> PROBLEM DESCRIPTION
Look through the entries below and extract exactly the lines from the one containing "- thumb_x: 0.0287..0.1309" through the one containing "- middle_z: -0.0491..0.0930", ends included.

[Dataset items]
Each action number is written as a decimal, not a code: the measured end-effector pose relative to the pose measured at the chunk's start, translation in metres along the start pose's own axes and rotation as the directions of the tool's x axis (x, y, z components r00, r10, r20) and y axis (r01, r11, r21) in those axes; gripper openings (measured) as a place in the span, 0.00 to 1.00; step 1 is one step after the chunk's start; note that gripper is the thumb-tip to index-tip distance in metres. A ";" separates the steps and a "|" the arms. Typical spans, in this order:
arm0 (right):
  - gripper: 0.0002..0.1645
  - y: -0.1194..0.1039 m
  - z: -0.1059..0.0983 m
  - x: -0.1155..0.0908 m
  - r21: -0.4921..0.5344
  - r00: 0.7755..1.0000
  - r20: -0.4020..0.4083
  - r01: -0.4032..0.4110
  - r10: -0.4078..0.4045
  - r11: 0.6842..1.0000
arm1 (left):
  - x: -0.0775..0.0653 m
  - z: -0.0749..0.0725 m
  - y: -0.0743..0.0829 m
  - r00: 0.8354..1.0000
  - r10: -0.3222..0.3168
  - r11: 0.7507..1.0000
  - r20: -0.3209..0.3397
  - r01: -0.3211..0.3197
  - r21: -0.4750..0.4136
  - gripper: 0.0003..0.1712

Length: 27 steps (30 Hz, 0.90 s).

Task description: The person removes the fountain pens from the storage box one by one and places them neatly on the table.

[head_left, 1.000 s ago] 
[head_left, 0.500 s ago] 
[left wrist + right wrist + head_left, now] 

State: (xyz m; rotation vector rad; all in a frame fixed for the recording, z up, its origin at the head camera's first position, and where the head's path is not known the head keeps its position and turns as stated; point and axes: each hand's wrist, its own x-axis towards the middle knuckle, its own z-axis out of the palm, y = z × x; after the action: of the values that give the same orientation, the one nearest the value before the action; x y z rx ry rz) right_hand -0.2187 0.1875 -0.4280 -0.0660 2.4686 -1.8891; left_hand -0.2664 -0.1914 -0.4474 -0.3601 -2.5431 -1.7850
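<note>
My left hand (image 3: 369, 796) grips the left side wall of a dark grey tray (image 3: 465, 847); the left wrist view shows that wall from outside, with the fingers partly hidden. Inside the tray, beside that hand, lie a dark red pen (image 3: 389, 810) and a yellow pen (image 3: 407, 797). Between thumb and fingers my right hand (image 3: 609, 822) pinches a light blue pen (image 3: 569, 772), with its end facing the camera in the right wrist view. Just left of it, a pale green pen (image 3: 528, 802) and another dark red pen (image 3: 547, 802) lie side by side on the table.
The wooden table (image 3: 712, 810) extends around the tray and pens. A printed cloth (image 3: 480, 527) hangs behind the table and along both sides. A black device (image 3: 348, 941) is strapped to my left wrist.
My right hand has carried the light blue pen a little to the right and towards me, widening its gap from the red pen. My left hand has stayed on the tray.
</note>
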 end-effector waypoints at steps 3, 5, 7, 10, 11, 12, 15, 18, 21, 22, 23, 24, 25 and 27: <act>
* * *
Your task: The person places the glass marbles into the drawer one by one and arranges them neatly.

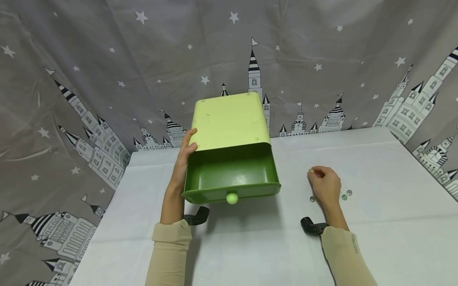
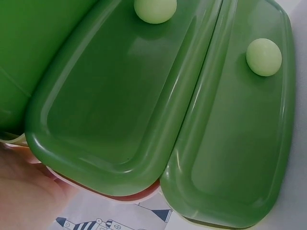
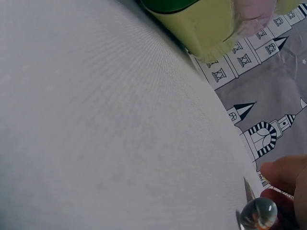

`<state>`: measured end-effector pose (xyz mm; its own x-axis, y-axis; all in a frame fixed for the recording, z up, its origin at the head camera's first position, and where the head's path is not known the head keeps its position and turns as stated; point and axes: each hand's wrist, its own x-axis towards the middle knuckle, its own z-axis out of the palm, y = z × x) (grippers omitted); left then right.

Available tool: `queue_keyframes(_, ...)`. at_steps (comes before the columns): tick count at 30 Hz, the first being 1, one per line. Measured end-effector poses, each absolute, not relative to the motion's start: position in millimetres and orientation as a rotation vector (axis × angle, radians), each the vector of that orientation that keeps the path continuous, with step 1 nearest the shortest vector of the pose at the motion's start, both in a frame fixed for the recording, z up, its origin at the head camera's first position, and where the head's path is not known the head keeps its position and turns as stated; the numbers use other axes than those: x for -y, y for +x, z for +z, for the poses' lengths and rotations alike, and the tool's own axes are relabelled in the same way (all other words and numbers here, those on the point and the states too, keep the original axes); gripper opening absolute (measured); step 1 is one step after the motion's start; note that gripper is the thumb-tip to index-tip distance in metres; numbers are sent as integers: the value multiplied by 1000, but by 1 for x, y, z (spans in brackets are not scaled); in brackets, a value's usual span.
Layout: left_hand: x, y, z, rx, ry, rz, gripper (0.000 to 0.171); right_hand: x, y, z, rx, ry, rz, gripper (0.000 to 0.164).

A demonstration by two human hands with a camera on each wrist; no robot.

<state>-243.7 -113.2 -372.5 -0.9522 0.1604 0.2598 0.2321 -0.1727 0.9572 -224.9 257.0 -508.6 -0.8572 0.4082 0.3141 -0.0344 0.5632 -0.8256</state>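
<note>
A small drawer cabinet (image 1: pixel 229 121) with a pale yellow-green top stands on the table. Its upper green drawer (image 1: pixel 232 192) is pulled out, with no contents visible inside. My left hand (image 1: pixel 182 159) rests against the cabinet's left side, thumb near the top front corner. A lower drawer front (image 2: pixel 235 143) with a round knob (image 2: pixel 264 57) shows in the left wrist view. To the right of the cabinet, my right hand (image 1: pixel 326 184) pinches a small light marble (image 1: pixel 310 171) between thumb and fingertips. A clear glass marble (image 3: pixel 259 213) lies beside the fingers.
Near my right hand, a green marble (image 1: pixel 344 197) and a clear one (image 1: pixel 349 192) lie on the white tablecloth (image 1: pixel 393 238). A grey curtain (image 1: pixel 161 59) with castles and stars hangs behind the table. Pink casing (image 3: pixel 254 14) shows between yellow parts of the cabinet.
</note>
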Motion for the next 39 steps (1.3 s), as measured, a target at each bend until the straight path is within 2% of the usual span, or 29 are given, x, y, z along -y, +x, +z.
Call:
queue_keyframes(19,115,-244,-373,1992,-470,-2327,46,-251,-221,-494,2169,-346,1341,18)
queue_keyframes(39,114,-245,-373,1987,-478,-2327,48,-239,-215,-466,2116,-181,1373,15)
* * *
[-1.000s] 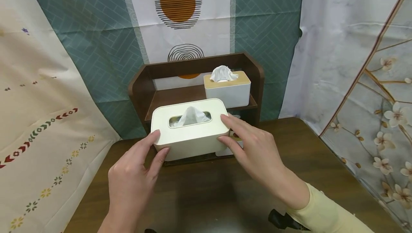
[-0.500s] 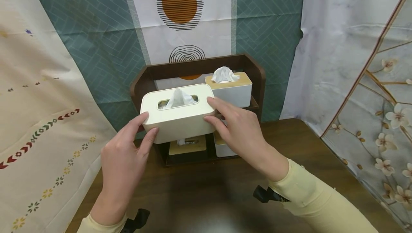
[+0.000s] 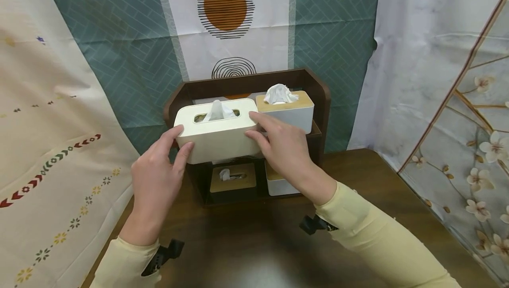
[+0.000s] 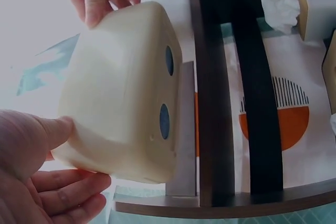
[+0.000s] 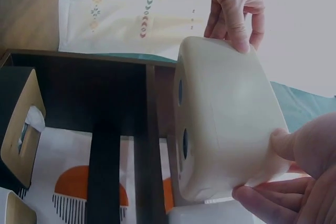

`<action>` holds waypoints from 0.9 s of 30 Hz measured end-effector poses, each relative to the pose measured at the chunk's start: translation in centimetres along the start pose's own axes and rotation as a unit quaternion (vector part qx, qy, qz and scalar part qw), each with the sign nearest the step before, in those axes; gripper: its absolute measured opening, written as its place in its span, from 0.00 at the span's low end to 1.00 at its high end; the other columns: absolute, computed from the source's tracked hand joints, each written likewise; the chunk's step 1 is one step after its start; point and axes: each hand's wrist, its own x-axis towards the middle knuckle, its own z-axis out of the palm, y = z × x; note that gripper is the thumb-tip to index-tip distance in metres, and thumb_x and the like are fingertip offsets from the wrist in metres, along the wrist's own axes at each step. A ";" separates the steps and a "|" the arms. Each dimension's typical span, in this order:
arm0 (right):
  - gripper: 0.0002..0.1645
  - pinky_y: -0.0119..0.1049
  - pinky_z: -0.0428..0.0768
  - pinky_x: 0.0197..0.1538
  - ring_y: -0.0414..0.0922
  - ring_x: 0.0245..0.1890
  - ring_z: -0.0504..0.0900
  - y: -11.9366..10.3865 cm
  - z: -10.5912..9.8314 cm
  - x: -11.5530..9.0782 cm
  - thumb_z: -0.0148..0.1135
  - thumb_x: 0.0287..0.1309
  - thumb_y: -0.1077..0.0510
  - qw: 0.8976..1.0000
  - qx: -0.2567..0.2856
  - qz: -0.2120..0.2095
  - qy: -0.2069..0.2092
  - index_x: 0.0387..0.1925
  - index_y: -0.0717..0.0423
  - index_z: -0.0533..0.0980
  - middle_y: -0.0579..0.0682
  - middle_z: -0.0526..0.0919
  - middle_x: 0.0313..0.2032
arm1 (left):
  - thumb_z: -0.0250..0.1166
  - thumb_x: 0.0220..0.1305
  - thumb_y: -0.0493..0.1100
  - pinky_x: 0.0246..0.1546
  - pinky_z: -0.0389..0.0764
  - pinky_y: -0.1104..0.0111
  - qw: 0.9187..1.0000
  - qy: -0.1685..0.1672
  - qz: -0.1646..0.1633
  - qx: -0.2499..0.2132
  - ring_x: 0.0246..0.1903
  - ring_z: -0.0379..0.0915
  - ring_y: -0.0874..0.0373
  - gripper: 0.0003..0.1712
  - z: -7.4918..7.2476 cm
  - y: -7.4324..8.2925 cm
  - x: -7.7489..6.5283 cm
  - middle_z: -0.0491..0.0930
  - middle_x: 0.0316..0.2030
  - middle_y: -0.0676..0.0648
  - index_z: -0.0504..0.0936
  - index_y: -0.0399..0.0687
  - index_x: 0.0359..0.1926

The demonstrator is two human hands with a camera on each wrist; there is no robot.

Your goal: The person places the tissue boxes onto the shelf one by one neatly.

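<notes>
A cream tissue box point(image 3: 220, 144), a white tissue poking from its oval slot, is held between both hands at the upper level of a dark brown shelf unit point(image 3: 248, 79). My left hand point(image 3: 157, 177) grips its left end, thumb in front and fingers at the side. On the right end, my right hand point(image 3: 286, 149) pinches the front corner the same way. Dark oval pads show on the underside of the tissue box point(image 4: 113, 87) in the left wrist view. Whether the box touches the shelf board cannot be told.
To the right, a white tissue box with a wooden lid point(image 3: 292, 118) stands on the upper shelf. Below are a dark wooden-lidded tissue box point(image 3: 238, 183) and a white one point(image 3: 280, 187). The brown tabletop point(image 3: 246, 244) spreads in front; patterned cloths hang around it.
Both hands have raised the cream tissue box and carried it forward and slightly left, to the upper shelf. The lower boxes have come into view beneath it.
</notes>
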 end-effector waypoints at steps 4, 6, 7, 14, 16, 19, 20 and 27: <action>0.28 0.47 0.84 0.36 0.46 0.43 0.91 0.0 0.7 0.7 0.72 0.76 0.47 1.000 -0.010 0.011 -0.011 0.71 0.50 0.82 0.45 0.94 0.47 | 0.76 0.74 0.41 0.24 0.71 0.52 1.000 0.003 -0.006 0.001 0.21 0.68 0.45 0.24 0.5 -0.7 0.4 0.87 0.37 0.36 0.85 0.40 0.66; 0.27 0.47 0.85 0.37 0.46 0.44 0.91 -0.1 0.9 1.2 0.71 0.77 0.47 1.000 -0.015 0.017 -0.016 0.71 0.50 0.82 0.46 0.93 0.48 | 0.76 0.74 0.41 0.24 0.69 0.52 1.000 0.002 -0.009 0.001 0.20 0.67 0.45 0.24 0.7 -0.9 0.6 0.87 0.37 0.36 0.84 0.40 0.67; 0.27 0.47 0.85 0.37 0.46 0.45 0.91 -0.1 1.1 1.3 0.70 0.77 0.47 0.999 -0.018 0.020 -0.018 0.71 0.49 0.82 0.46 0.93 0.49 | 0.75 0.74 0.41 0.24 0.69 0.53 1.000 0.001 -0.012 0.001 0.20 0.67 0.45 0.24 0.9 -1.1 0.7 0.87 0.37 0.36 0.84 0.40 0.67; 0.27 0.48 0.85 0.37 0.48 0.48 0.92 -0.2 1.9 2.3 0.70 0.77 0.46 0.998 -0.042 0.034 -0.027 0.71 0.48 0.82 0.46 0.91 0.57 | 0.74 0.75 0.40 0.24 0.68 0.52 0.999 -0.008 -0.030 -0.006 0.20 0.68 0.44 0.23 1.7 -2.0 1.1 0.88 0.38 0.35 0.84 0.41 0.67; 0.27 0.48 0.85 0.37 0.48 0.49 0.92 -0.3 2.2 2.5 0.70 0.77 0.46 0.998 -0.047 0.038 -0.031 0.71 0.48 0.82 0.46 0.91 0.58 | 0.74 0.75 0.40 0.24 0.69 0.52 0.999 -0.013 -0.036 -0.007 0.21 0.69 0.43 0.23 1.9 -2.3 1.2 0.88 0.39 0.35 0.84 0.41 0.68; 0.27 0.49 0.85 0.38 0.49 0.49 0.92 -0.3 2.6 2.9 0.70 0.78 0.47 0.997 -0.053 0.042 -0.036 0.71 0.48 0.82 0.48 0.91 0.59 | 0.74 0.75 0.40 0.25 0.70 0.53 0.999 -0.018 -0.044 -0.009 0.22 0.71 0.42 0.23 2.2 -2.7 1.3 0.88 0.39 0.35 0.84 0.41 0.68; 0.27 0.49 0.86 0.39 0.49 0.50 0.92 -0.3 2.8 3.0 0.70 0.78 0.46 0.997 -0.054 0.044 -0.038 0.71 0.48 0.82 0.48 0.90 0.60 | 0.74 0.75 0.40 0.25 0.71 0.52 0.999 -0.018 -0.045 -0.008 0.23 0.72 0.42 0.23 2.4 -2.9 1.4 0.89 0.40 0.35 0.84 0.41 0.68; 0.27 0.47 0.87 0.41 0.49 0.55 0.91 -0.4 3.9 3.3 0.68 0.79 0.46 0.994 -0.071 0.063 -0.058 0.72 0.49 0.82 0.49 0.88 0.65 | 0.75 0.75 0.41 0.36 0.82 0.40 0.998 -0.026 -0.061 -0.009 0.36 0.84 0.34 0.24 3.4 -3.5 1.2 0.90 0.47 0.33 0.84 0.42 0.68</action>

> SOLUTION FOR THIS TASK
  - thumb_x: 0.0287..0.1309
  - thumb_y: -0.1077..0.0510
  - qw: 0.8976..1.0000
  - qx: -0.2567..0.2856
  - qz: -0.2120..0.2095
  - qy: -0.2069..0.2092
  - index_x: 0.0387..0.1925
  - index_y: -0.0717..0.0423
  - index_z: -0.0533..0.0980
  - middle_y: -0.0579..0.0682
  - middle_z: -0.0526..0.0919
  - middle_x: 0.0313..0.2032
arm1 (left):
  - thumb_z: -0.0250..0.1166
  - thumb_x: 0.0220..0.1305
  - thumb_y: -0.0493..0.1100
  - pinky_x: 0.0246..0.1546
  - pinky_z: -0.0389..0.0764
  - pinky_y: -0.1104..0.0111
  - qw: 0.9187..1.0000
  - qy: -0.1685..0.1672
  - qz: -0.1646..0.1633
  - qx: -0.2499..0.2132
  - ring_x: 0.0246..0.1903
  - ring_z: -0.0379..0.0915
  - ring_y: -0.0874..0.0373
  - gripper: 0.0003..0.1712
  - z: -7.4918..7.2476 cm
  - y: -7.4324..8.2925 cm
  - x: -7.7489..6.5283 cm
  - middle_z: -0.0491..0.0930

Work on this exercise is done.